_Problem to solve_
Each line of the records that includes "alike" should be found and copied.

══════════

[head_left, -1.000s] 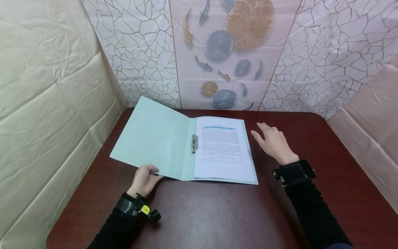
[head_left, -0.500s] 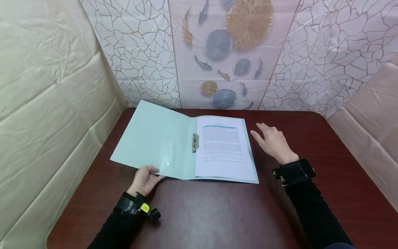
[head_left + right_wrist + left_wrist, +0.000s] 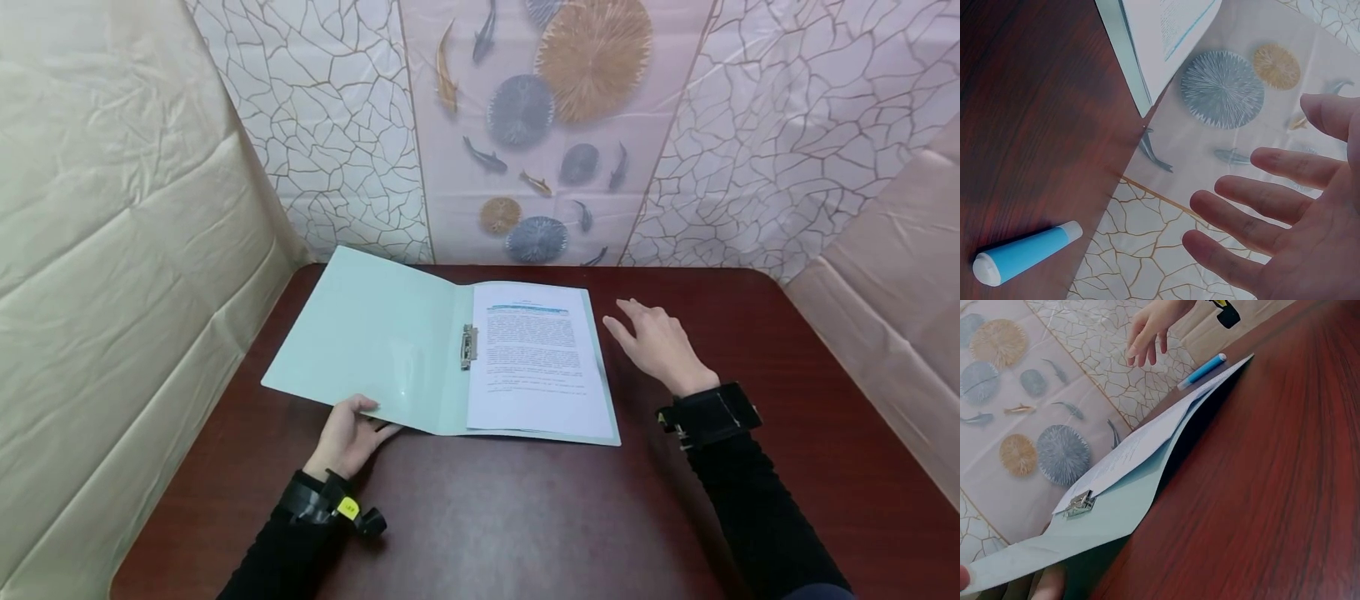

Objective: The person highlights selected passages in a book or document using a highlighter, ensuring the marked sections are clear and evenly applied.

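Left hand [image 3: 347,437], thumb [image 3: 362,403] atop folder [image 3: 367,337]

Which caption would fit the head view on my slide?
Left hand grips an open pale-green folder with a printed sheet; the empty right hand hovers beside it.

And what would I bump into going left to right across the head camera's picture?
Cream cloth → left hand → metal clip → printed page → right hand → pinkish cloth.
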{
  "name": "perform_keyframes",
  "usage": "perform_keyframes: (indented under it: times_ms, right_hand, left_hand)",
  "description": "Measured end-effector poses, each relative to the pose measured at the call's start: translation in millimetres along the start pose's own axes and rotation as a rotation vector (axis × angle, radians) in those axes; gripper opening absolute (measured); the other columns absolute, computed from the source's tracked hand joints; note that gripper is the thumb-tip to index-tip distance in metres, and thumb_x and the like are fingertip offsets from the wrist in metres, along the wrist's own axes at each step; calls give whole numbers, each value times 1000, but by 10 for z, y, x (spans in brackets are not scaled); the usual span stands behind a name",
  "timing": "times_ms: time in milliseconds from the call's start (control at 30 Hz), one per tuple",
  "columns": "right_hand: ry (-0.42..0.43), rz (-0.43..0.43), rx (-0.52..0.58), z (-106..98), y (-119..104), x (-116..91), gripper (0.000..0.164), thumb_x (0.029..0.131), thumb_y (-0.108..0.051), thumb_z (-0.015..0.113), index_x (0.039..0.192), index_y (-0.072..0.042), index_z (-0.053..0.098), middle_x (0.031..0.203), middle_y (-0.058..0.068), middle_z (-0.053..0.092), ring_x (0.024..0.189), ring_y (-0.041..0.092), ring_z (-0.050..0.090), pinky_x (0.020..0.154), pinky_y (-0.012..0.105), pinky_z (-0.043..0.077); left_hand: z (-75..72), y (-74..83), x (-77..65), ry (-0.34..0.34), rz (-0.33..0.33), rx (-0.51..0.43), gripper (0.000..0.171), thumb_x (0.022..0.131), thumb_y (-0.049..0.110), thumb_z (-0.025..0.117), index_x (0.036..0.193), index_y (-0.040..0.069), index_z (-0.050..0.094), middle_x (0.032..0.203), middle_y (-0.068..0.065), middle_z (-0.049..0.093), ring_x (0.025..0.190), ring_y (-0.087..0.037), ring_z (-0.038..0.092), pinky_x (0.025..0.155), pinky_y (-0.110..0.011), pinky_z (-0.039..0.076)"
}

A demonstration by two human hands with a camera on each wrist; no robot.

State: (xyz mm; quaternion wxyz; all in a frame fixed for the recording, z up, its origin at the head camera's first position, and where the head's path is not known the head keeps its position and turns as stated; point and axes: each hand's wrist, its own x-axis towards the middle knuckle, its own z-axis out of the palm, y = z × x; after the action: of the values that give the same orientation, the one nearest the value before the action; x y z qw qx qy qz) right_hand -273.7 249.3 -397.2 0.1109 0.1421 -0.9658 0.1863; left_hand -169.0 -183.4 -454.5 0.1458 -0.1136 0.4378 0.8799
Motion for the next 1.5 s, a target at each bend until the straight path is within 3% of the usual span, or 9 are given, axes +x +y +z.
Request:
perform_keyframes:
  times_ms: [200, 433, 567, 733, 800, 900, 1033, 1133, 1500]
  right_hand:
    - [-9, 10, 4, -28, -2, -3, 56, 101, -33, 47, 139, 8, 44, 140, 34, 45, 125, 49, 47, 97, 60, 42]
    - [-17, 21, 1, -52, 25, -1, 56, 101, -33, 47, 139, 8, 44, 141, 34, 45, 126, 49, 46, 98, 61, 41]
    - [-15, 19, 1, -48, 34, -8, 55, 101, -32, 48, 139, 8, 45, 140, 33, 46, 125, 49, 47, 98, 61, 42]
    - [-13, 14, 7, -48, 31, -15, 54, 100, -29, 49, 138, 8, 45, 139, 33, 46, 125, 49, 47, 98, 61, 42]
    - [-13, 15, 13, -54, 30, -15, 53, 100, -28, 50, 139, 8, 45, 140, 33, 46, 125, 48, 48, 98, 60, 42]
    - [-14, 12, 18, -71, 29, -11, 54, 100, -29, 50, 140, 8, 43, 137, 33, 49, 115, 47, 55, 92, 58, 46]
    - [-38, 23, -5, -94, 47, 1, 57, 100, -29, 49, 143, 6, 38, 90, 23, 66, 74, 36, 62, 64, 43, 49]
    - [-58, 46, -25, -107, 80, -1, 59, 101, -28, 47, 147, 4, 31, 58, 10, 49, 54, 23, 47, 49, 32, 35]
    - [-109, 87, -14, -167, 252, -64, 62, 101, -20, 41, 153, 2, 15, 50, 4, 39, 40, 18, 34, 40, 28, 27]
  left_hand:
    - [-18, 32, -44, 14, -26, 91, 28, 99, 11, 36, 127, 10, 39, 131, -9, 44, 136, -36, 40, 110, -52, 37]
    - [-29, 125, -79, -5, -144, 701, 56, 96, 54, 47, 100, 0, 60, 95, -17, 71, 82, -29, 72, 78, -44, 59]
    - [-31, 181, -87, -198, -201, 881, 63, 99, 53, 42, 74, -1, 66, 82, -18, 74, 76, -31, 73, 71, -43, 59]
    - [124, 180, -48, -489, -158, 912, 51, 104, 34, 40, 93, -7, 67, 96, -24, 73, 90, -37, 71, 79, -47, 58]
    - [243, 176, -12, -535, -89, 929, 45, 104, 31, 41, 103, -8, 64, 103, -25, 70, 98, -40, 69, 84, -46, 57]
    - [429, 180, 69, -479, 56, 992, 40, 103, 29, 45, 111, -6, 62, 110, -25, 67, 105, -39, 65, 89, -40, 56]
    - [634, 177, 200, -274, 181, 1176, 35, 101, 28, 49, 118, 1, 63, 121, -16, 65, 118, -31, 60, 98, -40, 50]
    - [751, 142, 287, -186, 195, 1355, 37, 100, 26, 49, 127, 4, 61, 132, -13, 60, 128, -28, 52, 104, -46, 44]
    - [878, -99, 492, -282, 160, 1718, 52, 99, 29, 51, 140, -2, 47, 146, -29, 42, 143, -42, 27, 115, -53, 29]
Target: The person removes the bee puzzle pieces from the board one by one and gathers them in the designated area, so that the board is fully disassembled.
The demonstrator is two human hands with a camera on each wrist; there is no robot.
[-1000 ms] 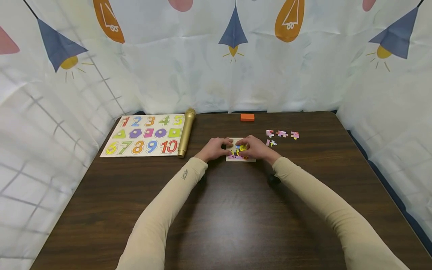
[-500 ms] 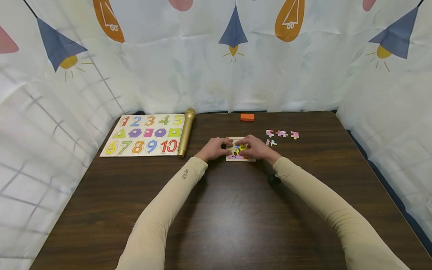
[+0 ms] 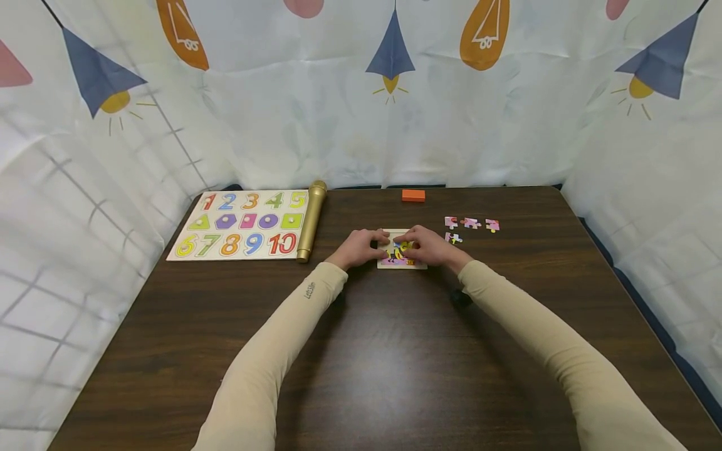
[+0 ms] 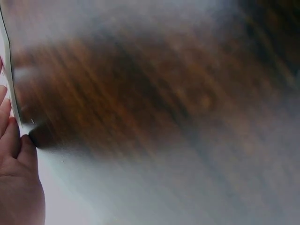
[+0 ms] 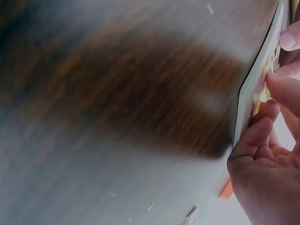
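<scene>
1. Puzzle board (image 3: 402, 267), pale-rimmed with a picture in pink, yellow and blue, sits on the dark wooden table (image 3: 389, 363), between my two hands
2. My left hand (image 3: 358, 248) is at its left edge, fingers partly bent, thumb and forefinger tips a little apart on it; whether they grip or only press, I cannot tell
3. My right hand (image 3: 433, 247) reaches over its right edge, the fingers bent, thumb and forefinger tips set slightly apart on the picture; I cannot tell if a piece is pinched there
4. Lettering (image 3: 309, 290) on my left sleeve (image 3: 271, 351), nearer me than the puzzle board, looks like "LetsSlim", though it is small
5. Well left of the puzzle board, my number board (image 3: 239, 241) reads 1 to 5 along the top and 6 to 10 along the bottom, coloured shapes between
6. Gold microphone-shaped rod (image 3: 311, 222) lies along the number board's right edge, on the side towards the puzzle board
7. Right of the puzzle board, I have three loose pieces (image 3: 471, 223) in a row and a fourth piece (image 3: 453, 238) nearer me, just past my right hand
8. Orange block (image 3: 413, 196) lies beyond the puzzle board, near the table's back edge
9. Bare wood runs broadly from the puzzle board's near edge towards me, between my forearms
</scene>
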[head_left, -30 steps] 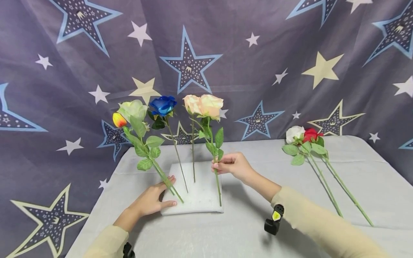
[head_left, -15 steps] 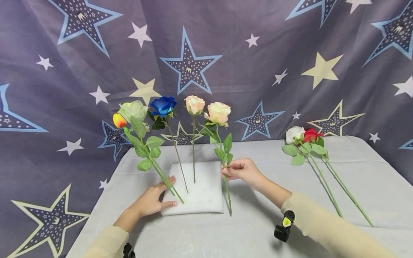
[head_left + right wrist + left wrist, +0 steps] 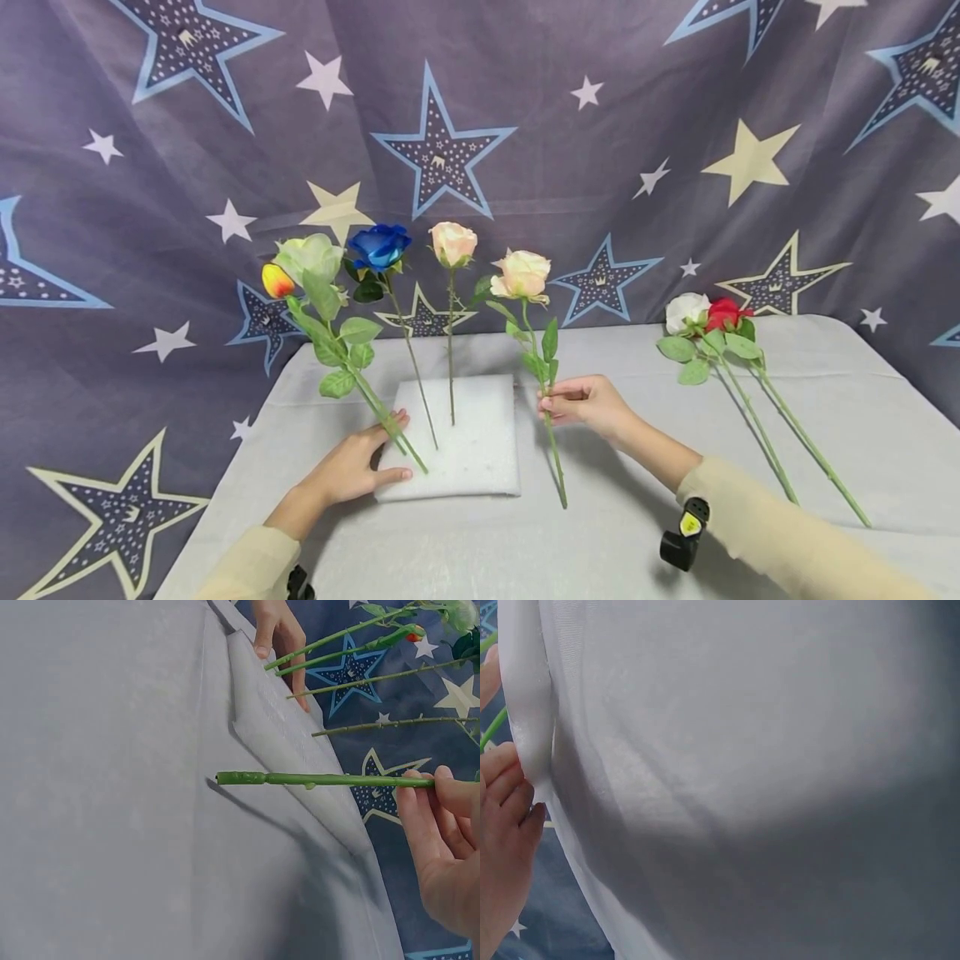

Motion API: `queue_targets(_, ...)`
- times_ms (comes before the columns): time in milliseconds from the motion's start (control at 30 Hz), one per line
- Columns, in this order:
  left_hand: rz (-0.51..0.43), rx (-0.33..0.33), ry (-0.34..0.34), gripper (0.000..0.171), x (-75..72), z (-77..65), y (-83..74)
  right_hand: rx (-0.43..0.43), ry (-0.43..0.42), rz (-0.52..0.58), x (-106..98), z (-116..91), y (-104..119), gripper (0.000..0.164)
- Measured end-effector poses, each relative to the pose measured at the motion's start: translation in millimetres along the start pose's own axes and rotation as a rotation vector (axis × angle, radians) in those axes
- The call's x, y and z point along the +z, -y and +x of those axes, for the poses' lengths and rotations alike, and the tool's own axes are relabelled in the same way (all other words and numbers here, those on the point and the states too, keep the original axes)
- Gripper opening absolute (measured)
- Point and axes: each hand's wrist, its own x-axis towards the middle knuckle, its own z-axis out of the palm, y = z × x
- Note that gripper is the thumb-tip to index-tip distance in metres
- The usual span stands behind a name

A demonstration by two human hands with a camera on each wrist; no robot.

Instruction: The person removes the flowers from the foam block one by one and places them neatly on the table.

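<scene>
My right hand [image 3: 588,406] pinches the green stem of a pale pink rose [image 3: 521,275], which stands nearly upright to the right of a white foam block [image 3: 480,467]. In the right wrist view the cut end of this stem [image 3: 240,778] hangs over the cloth, apart from the foam. My left hand [image 3: 352,467] rests on the left side of the foam, thumb and fingers spread, other fingers along its edge in the left wrist view. Stuck in the foam are a second pink rose [image 3: 453,243], a blue rose [image 3: 380,247], a pale green flower [image 3: 311,257] and an orange-yellow tulip [image 3: 277,281].
A white rose [image 3: 686,313] and a red rose [image 3: 726,314] lie at the right on the light grey tablecloth [image 3: 615,542], their stems pointing toward the front. Behind the table hangs a dark curtain [image 3: 555,183] with a star pattern.
The right hand has carried its pink rose rightward and toward the front, off the foam block's right edge. The left hand and the flowers in the foam have stayed in place.
</scene>
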Motion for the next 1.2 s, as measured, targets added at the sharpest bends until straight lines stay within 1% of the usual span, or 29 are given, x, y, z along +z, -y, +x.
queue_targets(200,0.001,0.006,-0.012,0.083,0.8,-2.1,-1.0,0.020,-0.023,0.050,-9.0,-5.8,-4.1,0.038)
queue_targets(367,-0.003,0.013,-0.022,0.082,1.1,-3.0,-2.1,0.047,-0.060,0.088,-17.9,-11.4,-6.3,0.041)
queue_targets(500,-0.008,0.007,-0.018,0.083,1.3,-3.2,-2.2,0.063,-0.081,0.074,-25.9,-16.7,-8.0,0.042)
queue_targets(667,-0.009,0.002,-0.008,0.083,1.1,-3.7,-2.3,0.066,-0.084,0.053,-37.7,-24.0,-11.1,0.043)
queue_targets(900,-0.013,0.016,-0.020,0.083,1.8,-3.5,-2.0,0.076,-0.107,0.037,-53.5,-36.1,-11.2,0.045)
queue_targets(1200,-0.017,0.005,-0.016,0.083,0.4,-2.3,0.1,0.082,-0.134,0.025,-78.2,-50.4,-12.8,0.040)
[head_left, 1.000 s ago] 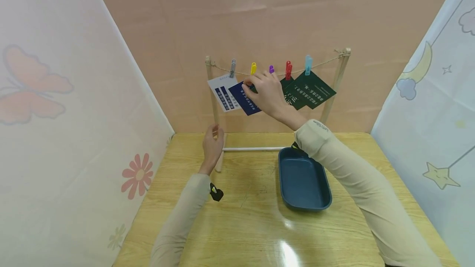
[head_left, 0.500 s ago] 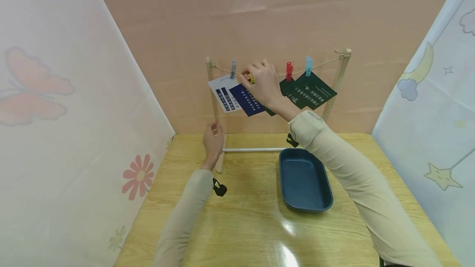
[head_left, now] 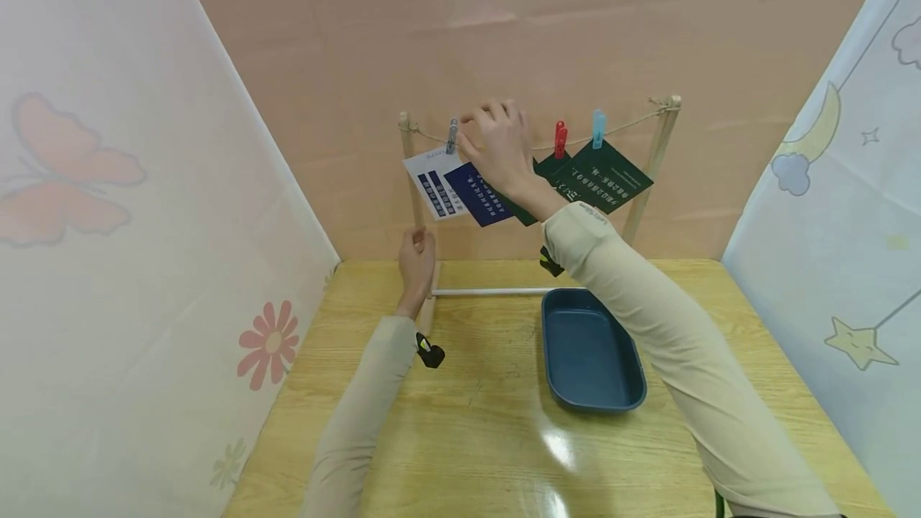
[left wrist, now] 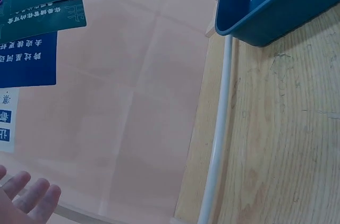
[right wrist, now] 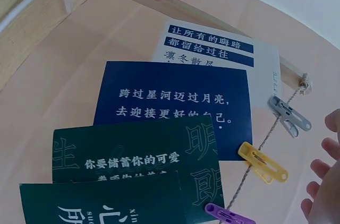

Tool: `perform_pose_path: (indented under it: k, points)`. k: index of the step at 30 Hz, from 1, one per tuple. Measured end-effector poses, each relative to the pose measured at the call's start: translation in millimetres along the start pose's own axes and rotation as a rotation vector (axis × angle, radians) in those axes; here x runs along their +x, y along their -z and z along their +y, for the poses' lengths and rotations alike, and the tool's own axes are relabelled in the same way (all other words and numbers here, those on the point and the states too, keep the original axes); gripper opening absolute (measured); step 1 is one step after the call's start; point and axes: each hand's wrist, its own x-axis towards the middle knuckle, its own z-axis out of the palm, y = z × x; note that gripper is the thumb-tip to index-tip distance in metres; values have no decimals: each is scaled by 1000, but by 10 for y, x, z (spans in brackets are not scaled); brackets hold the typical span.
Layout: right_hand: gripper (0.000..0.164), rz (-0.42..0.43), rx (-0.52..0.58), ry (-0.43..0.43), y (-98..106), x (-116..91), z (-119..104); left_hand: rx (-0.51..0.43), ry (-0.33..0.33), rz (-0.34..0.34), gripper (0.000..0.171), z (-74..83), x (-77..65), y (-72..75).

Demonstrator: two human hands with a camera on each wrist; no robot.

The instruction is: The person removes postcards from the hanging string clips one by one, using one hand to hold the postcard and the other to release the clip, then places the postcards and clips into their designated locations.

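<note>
Cards hang from a twine line, each with a small clothespin. My right hand is raised at the line, fingers loosely bent, just right of the grey clothespin. In the right wrist view it is apart from the yellow clothespin and the purple clothespin, which it hides in the head view. A white card, a navy card and dark green cards overlap. My left hand is low beside the left wooden post, fingers relaxed and holding nothing.
A red clothespin and a light blue clothespin sit toward the right post. A white rod joins the stand's feet. In front stands a blue tray, under the right forearm. Fabric walls enclose the table.
My right hand has moved left and slightly up along the line, from by the purple clothespin to beside the grey one. My left hand has risen slightly by the post. The cards hang much as before.
</note>
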Motion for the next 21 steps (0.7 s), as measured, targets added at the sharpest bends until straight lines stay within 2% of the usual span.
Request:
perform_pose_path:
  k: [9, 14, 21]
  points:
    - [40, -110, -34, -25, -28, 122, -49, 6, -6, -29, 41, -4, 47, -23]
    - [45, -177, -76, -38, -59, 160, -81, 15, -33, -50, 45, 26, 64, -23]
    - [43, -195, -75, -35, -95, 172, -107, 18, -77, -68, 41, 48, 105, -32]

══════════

_Solution to the problem_
- The call's x, y and z point along the +z, -y and +x of those axes, for the poses' lengths and rotations alike, and the tool's own axes are relabelled in the same way (all other words and numbers here, those on the point and the states too, keep the original axes)
Tool: `perform_pose_path: (indented under it: k, points)`. k: index of the step at 30 Hz, from 1, one per tuple. Measured end-effector poses, each relative to the pose measured at the call's start: translation in millimetres along the start pose's own axes and rotation as a rotation vector (axis × angle, radians) in those axes; here x runs along their +x, y along their -z and z along their +y, for the poses' lengths and rotations alike, and the tool's own axes are relabelled in the same way (all other words and numbers here, those on the point and the states too, keep the original axes); gripper opening absolute (measured); step 1 is one step after the call's start; point and axes: each hand's wrist, its own x-axis towards the middle knuckle, its own z-axis out of the palm, y = z × x; note that gripper is the thumb-tip to index-tip distance in metres; values have no decimals: each is scaled by 1000, but by 10 for y, x, z (spans in brackets are not scaled); brackets hold the typical span.

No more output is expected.